長男サンダーとの出会い

CATEGORY | 日記
POSTED | 2018/03/13
長女の話したから今日は長男のはなし。「篤姫」をやったのが2008年だから、出逢いは2007の夏かあ。もう10年もいるのか。こいつ。
めちゃくちゃ暑い夏のある日、友達と浅草の韓国料理を食べに行った時の事。いつものように私は待ち合わせ時間の40分前位に到着。待ち合わせ場所は雷門。

外で40分待つには夕陽が暑すぎたので、近くの喫茶店で一足先にビール一杯飲む事にした。冷房の効いた店内で窓ガラスに向かってビールを飲んでいると、私の目線の直ぐ先に、ホームレスのおじさんが暑すぎて溶けたアイスクリームみたいになって寝転んでいた。よく見てみると、ネズミみたいなちぃちゃなやつがおじさんの体の上を駆けずり回っている。子猫だ。大変だなあ、と思いながら眺めていると、待ち合わせ時間に近くなってきたので店を出て、雷門の正面辺りに移動した。

総勢8人くらいで待ち合わせしたので暫くそこでも待たされることになった。ふと気づくとさっきのホームレスのおじさんが近くにウロウロしている。漏れなくさっきの小ちゃな奴もおじさんの周りをウロチョロ。気づくと、猫好きな友達が既にしゃがんで子猫の頭を撫でている。それにつられて犬派の私も、おじさんがどこかに行っている間に撫で撫で。割と可愛い。すると何やら持っておじさんが帰ってきた。

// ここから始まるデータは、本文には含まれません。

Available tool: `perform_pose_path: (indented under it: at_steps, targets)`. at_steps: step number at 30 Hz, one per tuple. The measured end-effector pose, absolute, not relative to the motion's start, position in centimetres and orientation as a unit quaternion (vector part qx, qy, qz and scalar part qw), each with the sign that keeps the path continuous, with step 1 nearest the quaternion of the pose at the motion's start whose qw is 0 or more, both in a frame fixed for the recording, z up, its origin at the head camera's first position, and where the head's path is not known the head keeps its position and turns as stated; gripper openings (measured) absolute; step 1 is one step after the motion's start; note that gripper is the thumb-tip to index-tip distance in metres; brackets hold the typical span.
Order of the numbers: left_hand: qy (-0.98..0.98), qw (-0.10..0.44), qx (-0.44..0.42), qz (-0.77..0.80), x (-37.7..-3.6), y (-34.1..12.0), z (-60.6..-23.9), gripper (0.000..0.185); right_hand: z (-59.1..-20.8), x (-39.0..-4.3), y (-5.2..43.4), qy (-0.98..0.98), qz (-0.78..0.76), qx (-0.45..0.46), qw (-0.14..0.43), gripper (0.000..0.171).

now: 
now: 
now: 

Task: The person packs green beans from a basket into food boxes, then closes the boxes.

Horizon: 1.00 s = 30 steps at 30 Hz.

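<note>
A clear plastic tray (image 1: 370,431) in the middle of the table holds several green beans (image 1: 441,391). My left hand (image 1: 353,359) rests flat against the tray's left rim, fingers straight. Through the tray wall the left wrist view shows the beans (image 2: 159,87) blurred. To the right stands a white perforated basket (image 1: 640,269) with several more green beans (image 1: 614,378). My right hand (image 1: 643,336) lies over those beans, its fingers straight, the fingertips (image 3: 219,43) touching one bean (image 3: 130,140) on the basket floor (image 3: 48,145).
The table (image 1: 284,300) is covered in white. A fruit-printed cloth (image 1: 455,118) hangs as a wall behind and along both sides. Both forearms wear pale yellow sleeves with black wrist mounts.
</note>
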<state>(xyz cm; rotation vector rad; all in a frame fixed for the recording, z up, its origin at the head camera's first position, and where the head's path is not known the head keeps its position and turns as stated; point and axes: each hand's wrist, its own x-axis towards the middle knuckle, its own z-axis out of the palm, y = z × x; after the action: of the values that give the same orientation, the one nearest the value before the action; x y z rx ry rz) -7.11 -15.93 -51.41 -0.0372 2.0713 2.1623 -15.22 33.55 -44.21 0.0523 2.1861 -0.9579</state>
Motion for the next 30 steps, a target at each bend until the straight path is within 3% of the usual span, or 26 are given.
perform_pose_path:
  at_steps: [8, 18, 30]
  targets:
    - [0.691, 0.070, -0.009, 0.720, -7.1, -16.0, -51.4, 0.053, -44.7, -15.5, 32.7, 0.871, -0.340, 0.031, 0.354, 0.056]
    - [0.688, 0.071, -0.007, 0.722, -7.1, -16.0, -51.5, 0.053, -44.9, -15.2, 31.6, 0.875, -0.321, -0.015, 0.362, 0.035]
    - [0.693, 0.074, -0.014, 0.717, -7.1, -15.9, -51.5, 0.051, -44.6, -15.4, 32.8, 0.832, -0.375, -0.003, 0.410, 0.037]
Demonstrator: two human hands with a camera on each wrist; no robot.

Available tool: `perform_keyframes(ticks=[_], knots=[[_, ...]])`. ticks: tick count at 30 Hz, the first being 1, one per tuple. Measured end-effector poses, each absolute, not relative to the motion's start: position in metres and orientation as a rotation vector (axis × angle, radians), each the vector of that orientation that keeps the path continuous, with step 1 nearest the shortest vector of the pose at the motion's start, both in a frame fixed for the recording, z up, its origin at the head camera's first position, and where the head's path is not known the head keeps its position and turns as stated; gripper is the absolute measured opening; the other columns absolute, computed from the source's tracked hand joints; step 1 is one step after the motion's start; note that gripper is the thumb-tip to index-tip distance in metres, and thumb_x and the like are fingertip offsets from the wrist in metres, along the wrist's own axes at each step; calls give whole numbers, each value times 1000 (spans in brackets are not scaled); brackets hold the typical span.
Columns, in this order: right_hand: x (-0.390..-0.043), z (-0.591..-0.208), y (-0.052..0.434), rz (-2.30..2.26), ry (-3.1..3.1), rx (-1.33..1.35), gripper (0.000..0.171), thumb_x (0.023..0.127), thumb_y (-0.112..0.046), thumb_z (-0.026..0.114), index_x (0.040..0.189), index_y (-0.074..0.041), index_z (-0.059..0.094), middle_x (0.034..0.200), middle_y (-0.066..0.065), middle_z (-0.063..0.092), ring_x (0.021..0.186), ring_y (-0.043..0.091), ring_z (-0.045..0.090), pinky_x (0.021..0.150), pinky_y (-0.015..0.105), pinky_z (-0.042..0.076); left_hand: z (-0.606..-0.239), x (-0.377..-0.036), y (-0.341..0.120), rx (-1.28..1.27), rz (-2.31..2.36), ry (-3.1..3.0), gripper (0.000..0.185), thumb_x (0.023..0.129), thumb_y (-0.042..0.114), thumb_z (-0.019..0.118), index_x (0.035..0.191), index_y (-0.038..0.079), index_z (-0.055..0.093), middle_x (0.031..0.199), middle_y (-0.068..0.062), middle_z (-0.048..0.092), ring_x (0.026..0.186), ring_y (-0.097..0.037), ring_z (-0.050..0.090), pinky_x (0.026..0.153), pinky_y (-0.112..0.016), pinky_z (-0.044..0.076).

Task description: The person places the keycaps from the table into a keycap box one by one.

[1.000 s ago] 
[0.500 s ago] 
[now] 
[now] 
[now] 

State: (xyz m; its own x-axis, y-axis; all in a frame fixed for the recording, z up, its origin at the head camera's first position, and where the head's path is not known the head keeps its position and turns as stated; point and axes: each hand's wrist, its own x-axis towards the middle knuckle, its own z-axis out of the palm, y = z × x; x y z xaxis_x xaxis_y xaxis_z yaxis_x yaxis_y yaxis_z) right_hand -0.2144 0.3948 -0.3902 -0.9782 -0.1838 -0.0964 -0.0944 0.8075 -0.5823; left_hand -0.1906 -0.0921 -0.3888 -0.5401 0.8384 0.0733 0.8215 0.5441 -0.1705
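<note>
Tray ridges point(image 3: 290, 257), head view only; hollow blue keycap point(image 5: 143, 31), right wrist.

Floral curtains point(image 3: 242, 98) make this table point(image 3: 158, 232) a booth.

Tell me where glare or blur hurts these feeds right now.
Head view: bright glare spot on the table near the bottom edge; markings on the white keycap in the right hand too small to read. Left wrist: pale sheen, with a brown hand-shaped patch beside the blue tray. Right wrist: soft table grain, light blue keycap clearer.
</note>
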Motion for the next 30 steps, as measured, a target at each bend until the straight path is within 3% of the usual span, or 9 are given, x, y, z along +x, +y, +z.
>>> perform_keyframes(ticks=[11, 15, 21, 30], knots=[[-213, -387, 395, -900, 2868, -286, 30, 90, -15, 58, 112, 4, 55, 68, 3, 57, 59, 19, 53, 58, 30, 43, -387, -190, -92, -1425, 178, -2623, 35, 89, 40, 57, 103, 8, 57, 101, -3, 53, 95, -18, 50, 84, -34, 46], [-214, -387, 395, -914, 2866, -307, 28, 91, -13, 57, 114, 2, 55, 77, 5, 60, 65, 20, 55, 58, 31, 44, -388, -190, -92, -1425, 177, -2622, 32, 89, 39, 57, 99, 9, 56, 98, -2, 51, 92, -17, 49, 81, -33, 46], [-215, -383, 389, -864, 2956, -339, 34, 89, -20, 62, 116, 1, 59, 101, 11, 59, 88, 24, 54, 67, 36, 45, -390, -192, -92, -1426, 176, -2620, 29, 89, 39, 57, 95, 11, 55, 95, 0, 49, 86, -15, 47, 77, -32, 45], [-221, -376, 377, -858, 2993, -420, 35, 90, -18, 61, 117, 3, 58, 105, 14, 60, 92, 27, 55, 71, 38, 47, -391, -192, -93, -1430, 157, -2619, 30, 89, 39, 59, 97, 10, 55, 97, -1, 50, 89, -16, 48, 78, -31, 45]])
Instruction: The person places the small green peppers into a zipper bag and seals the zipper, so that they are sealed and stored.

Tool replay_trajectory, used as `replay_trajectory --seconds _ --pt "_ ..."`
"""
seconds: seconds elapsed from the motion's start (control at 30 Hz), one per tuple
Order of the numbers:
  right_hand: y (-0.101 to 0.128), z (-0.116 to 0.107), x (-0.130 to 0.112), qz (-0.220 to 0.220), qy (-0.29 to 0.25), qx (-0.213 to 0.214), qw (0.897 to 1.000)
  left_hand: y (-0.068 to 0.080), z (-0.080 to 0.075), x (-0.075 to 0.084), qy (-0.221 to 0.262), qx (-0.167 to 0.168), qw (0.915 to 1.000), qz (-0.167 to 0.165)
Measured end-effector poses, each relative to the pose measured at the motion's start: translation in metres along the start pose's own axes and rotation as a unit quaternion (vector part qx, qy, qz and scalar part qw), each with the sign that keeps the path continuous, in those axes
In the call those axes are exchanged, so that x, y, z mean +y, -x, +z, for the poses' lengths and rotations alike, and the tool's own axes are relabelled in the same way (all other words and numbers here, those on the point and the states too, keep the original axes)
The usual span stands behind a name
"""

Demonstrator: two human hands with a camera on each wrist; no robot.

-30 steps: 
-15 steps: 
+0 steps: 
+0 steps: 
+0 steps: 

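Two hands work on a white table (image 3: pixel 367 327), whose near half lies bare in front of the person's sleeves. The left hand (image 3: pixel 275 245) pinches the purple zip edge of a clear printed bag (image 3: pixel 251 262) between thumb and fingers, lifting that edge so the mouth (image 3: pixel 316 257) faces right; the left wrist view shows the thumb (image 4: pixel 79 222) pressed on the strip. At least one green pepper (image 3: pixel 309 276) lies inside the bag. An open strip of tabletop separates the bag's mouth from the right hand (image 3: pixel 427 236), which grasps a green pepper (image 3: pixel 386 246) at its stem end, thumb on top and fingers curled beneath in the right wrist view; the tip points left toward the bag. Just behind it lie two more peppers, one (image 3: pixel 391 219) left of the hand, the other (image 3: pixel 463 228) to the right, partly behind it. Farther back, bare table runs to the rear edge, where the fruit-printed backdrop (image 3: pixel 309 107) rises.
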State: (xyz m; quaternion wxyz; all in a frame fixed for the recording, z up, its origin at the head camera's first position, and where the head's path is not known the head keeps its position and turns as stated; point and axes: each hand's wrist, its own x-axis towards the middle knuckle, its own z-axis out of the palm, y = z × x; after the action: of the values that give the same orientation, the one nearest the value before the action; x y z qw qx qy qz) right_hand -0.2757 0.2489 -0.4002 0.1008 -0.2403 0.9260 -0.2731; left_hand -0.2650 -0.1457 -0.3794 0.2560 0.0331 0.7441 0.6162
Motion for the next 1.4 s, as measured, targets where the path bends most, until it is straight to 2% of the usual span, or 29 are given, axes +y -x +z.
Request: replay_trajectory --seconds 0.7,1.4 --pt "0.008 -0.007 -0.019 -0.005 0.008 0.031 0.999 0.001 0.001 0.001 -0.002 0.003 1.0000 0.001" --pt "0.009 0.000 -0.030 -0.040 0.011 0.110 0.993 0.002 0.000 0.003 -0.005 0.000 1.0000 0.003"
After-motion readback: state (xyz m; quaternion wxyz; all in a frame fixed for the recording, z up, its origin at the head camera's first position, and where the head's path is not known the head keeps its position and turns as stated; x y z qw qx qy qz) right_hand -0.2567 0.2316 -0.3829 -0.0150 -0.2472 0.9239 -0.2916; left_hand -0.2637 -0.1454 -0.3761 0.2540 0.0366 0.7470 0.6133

「あのー。わたくしは見るからに、こんな者ですから、あなたが飼って下さったらこの子も幸せです。」

みたいな事を言い、手に持ったシーチキンの缶詰の中身を棒切れで4分の1にして、

「毎日朝晩、これしか食わないから。」

と、ご自分も大変なのに…。でもおじさん、それ半分腐ってる…。


そして小学校の給食で出た小さな牛乳のパックの中身を溢れないように見せて、

「あとこれも飲むんだ。」

おじさん…、それチーズみたいになっちゃってる…。それに子猫に牛乳はいけないらしいすよ…。

おじさんの熱いハートに、さっきのビールが目から汗となって出そうになってきた私はつい、

「おじさん、これ俺が貰った!」

言ってしまった。

隣で見ていた友達はポカンと口を開けて見ていたが、おじさんが嫁入り道具の様に腐りかけのシーチキンと牛乳をコンビニの袋に入れてくれ私に手渡すと、

「お礼に幾らかあげたら?」

と私をせっついた。 私も最初はなんの事か分からず、えっ?ていう顔をしたが、すぐにああそうだねって、財布を取り出し、千円札を取り出そうと財布を開くと、さっきビールで最後の千円を使い果たし、もう一万円札しか入ってなかった。
おじさんも、いやいやそんなのいいですよ、と言いながらも、もう財布を見ちゃってる。
お釣りを貰うわけにもいかないので一万円札を鷲掴みにすると、おじさんありがとう、ってまさか!って顔をしてるおじさんに手渡した。そして、ノミだらけの身体で家に来る事になったのが長男のサンダーなのだ。その後の事はまた次回。